The invention relates to a culture medium recipe for commercial production of rhamnolipid fermentation liquid, which is characterized in coin oil 2-5%, carbamide 0.2-1.5%, molasses 15-20%, potassium chloride 0.05-1.0%, KH<SUB>2</SUB>PO<SUB>4</SUB>0.05-1.2%, K<SUB>2</SUB>HPO<SUB>4</SUB>0.05-1.5%, yeast extract 0.005-0.1%, compound microelements 0.005-0.01% and the rest element is water; the pH value of the invention is 6.5-7.5. The invention has the advantages of low cost, high rhamnolipid content in fermentation, and is suitable for commercial production of rhamnolipid.

Description

A kind of culture medium prescription of industrial production of rhamnolipid fermentation liquor
Technical field:
The present invention relates to a kind of used substratum of bio-surfactant, especially a kind of culture medium prescription of industrial production of rhamnolipid fermentation liquor produced.
Background technology:
Rhamnolipid belongs to a kind of glycolipid class tensio-active agent, it is a kind of born of the same parents' extra-metabolite of under suitable condition, producing to certain phase of microorganism growth during the fermentation, it is that effect is a kind of preferably in the bio-surfactant, the same with other synthetic tensio-active agent, its molecular structure has hydrophilic and hydrophobic two kinds of performances, and can reduce surface tension, simultaneously it has oneself characteristics: have very high biological degradability and lower bio-toxicity, low micelle-forming concentration and Geng Gao surfactivity, absorb progressively, characteristics such as activity is lasting.Rhamnolipid all is in the desk research stage always at present, do not form the suitability for industrialized production scale, do not produce the medium optimization prescription that rhamnolipid is complementary with industrial method yet, and existing culture medium cost height, the rhamnolipid content of fermentation gained is low.
Summary of the invention:
In order to overcome disadvantages of background technology, the invention provides a kind of culture medium prescription of industrial production of rhamnolipid fermentation liquor, this culture medium cost is low, and the rhamnolipid content height of fermentation gained is fit to suitability for industrialized production liquid rhamnolipid and uses.

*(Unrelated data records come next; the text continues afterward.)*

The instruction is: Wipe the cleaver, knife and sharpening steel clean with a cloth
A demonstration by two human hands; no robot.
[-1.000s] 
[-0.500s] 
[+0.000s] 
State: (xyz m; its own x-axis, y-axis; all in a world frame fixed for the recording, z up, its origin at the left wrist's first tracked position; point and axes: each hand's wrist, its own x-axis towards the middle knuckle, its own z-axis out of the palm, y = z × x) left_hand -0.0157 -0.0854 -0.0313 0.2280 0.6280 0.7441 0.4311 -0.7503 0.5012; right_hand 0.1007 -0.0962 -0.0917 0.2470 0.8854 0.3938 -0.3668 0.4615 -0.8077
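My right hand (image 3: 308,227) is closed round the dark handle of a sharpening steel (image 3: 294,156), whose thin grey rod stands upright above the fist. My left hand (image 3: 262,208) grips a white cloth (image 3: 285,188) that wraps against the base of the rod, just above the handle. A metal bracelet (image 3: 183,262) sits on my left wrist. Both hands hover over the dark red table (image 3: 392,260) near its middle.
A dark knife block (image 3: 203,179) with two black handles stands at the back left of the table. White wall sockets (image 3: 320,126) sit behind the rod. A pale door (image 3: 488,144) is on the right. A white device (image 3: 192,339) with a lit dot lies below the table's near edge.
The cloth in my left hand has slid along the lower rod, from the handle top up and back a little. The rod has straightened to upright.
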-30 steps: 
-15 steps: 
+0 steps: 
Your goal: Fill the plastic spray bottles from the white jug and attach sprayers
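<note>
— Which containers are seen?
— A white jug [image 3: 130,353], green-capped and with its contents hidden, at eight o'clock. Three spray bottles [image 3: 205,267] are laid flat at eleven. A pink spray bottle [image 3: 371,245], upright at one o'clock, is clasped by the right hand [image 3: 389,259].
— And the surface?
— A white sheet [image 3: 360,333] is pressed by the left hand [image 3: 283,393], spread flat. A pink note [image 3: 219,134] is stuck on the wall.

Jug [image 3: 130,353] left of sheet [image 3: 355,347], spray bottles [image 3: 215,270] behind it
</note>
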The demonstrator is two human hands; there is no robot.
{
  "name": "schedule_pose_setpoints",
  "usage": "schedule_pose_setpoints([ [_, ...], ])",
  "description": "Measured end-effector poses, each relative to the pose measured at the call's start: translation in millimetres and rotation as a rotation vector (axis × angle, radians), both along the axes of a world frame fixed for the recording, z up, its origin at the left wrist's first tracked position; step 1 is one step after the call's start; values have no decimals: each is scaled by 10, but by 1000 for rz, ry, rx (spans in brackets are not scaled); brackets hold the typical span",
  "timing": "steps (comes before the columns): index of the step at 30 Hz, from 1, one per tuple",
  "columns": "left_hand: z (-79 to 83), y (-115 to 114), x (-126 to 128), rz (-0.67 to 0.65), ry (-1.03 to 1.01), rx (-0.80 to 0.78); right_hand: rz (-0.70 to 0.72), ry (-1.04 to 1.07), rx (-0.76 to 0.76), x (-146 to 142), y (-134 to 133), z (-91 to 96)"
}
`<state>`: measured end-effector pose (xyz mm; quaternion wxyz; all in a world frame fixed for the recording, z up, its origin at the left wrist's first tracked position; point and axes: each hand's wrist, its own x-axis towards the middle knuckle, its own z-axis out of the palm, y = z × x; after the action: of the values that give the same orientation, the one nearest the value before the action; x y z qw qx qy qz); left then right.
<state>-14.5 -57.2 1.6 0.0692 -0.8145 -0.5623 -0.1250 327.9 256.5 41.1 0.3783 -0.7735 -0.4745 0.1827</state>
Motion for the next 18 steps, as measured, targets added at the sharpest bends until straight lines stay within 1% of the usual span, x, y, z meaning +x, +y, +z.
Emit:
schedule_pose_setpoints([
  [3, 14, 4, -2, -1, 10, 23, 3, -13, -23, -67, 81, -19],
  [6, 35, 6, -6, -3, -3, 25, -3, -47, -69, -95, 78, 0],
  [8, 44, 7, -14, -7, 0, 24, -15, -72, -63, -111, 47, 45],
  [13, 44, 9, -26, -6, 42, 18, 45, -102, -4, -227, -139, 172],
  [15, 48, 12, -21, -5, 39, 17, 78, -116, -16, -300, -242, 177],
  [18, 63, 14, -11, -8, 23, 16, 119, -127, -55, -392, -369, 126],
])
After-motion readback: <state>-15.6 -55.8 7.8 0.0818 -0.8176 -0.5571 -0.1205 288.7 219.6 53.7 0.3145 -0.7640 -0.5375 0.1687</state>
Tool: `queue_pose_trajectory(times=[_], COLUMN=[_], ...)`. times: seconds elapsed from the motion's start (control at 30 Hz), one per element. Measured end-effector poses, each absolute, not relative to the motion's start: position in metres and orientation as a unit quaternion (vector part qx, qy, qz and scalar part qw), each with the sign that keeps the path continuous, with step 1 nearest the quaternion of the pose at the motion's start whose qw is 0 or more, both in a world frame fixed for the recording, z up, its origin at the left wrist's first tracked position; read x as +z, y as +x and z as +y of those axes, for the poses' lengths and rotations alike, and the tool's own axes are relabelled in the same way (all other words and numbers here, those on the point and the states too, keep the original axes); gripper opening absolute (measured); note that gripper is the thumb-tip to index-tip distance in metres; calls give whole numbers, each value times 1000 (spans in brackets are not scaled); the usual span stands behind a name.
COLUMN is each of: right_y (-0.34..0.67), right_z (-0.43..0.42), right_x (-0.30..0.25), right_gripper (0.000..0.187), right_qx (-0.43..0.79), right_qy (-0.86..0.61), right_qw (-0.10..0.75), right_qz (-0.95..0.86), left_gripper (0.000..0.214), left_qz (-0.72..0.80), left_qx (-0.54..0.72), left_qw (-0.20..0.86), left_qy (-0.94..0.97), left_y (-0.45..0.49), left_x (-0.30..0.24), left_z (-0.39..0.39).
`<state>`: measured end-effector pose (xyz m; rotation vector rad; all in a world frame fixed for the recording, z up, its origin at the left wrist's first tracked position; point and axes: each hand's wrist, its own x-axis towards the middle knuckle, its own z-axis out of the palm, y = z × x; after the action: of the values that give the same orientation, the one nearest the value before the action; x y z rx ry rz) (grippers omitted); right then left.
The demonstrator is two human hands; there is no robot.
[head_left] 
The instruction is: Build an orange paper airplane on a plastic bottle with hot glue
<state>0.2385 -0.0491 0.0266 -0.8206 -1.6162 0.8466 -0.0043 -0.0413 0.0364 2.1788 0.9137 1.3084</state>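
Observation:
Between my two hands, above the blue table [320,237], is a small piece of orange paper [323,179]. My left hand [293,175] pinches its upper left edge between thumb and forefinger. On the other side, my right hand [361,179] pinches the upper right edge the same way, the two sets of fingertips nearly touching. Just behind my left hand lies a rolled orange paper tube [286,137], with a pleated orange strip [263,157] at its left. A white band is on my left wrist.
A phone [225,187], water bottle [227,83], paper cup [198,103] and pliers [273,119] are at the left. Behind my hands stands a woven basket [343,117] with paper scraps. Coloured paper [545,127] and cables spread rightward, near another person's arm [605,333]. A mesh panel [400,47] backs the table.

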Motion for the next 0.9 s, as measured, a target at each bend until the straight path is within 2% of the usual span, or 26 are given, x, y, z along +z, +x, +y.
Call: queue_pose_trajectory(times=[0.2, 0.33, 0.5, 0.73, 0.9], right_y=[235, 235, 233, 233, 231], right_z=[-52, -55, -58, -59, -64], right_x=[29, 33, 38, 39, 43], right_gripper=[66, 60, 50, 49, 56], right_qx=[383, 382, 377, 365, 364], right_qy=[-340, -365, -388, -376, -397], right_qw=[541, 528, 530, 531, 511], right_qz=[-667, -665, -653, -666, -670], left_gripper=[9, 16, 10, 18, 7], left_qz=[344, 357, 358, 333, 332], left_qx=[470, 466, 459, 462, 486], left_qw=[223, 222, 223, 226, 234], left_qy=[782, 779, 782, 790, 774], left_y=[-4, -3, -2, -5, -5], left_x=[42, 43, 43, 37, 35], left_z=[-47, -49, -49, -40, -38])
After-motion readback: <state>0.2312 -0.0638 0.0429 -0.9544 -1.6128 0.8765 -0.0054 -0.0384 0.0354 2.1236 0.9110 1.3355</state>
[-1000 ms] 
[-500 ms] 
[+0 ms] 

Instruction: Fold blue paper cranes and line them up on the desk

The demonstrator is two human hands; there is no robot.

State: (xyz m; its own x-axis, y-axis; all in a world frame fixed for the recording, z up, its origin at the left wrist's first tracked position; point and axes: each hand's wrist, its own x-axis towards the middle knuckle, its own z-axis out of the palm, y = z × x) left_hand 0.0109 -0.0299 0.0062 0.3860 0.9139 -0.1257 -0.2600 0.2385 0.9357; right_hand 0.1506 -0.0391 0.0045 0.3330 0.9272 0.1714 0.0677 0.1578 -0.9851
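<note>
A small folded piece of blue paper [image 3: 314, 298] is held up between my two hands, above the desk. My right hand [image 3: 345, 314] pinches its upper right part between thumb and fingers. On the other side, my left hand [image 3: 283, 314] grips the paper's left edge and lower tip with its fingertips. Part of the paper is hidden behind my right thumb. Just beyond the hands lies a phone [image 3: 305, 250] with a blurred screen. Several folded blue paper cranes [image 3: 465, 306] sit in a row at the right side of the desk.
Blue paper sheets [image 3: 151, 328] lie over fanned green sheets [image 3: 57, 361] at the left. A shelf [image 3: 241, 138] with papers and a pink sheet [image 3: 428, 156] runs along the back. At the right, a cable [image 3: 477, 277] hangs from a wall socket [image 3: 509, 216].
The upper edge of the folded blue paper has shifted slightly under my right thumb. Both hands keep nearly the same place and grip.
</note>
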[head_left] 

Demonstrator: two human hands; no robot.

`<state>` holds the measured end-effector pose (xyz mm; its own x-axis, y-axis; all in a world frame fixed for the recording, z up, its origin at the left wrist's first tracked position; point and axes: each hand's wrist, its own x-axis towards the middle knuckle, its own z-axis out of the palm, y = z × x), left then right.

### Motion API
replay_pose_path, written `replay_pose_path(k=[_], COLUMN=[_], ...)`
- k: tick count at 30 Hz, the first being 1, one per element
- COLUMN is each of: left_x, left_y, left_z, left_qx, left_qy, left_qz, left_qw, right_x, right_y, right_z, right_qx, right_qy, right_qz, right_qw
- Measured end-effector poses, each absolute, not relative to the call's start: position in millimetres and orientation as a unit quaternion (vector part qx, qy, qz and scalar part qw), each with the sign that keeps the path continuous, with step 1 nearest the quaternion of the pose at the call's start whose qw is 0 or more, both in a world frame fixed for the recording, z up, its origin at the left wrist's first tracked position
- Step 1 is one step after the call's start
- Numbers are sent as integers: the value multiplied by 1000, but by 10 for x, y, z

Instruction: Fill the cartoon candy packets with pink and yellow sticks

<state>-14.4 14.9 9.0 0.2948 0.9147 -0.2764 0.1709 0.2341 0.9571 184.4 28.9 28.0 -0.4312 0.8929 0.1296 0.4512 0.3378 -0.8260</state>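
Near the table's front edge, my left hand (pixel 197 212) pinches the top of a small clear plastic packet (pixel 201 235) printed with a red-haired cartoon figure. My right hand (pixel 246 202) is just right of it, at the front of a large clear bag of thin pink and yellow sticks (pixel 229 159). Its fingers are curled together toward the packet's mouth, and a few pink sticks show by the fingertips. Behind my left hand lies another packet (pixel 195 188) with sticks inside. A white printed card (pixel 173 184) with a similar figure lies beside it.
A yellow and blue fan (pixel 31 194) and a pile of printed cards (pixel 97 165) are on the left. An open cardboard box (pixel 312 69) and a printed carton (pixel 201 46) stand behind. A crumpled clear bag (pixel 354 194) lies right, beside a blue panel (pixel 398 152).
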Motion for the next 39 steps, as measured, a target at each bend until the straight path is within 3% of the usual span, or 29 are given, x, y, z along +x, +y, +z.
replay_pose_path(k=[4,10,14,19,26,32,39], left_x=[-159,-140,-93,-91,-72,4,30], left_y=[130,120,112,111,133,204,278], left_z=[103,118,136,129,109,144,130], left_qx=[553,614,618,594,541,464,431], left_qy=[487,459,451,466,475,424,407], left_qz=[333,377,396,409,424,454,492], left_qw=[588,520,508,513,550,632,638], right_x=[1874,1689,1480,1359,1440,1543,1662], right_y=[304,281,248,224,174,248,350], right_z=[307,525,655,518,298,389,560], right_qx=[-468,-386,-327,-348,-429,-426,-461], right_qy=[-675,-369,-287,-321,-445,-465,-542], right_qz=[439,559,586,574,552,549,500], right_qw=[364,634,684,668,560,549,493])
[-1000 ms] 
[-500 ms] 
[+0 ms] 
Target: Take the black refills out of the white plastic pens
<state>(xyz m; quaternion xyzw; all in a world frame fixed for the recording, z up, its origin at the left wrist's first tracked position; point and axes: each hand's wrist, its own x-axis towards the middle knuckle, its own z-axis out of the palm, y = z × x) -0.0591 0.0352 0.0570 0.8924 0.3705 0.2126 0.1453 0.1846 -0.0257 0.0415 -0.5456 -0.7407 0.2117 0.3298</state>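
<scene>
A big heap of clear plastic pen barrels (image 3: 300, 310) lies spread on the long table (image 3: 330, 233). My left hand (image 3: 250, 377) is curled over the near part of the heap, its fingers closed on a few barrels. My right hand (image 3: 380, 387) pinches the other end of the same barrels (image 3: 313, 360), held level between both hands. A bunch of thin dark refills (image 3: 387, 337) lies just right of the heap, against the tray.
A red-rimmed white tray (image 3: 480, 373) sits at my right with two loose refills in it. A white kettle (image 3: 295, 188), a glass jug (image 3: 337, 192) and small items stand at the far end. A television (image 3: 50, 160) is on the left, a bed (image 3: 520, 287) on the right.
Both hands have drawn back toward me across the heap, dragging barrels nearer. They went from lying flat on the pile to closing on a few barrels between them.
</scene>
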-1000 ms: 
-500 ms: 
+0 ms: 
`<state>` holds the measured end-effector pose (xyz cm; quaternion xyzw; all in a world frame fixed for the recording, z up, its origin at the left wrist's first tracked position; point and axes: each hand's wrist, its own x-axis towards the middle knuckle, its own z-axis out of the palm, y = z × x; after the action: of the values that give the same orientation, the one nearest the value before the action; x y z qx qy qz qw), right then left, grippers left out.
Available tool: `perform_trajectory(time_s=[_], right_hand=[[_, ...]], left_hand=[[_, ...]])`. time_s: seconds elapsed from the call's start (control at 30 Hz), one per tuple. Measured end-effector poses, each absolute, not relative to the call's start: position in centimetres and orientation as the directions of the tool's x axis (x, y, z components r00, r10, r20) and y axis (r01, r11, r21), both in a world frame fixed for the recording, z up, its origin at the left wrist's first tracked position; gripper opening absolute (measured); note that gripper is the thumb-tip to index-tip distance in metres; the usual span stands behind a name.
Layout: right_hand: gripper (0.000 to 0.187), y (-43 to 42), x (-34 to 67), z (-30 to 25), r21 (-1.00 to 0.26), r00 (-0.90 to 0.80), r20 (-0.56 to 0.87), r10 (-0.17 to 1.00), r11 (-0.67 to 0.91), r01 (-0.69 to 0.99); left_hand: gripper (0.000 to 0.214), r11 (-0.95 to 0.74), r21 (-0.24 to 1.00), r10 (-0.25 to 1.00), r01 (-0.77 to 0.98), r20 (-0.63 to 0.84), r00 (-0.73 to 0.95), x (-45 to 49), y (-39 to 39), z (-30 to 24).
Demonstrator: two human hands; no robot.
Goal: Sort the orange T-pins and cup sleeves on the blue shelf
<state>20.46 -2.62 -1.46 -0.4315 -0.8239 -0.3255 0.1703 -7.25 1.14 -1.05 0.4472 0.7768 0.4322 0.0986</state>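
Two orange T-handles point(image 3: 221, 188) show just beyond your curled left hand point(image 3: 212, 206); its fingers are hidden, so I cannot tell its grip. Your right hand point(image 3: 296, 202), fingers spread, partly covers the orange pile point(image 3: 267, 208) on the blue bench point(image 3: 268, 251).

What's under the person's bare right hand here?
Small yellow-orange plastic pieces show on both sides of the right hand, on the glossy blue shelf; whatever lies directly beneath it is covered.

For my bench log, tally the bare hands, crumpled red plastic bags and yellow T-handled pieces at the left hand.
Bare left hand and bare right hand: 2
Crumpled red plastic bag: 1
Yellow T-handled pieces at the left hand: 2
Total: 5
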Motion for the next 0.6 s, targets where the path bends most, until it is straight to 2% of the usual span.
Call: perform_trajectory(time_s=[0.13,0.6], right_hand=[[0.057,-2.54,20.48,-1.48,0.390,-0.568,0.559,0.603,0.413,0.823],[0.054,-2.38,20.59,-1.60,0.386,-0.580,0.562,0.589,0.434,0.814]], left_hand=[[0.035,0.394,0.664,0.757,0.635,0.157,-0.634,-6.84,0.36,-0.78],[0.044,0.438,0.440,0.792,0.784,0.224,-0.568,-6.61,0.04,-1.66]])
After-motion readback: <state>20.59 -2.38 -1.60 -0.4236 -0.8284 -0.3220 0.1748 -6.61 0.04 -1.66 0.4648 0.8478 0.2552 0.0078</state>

Technical scheme of the present invention is: the culture medium prescription of this industrial production of rhamnolipid fermentation liquor is characterized in that: Semen Maydis oil 2~5%, urea 0.2~1.5%, molasses 15~20%, KCl 0.05~1.0%, KH 2PO 40.05 K~1.2%, 2HPO 40.05~1.5%, yeast extract paste 0.005~0.1% and composite trace element 0.005~0.01%, all the other are water, pH6.5~7.5.
Above-mentioned Semen Maydis oil 3%, urea 1%, molasses 20%, KCl 0.5%, KH 2PO 40.5%, K 2HPO 40.5%, yeast extract paste 0.05% and composite trace element 0.005%, all the other are water, pH is 7.5; Composite trace element is Zn 1.5g/L, Cu 1.0g/L, Mn 1.0g/L, Se1.5g/L, Co 1.0g/L and aqueous solvent is composite forms.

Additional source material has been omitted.